For one season, the visitor’s understanding of Waddesdon is transformed by a carpet.
When, in 1898, Alice de Rothschild inherited Waddesdon Manor in Buckinghamshire from her brother Ferdinand, for whom it had been built, she imposed rules for visitors and staff. Smoking was banned and curtains and blinds were kept closed. According to Alice’s cousin Victor, 3rd Lord Rothschild, even royalty was not exempt; when edward VII paid a visit, Alice ‘on being asked by him whether the sunblinds could be raised so that he could see the pictures, replied nO; and… a few minutes later, on seeing the monarch touching a fine bonheur de jour rapped out: ‘PLEASE KEEP YOUR HANDS OFF THE FURNITURE’.
In part a reflection of her formidable character, which prompted many such apocryphal tales, Alice’s house rules were designed to preserve her brother’s creation. Faithfully respected by her heir, James de Rothschild, and his wife, Dorothy, who inherited the house in 1922, Alice’s strict approach to conservation has been continued by the national Trust, to whom James bequeathed the house and its collections in 1957. Alice’s regulations are the sort now taken for granted in historic houses and, without them, it seems unlikely that Waddesdon would have survived so intact into the 21st century.

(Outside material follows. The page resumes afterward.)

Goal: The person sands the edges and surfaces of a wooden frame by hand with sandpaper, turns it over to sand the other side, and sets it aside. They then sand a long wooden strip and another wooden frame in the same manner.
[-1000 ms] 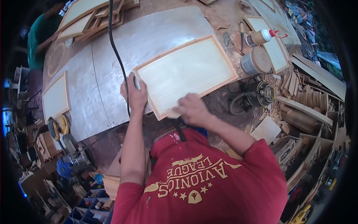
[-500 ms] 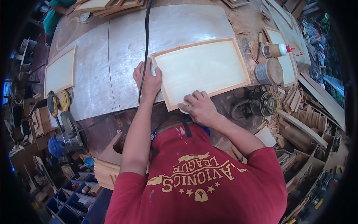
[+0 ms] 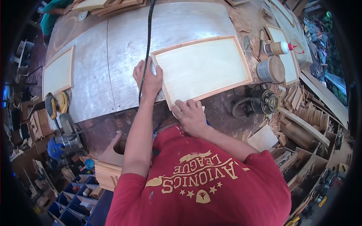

Nonetheless, that high level of care came at a cost to visitors’ understanding of the house. When first opened to the public, it seemed to many people a formidable place. Its celebrated 18th-century furniture, paintings and porcelain gleamed dimly in rooms in which the blinds were never raised, creating an air of hushed reverence that was utterly unlike the atmosphere of the house in Ferdinand’s lifetime, when it was the setting for large and lively house parties.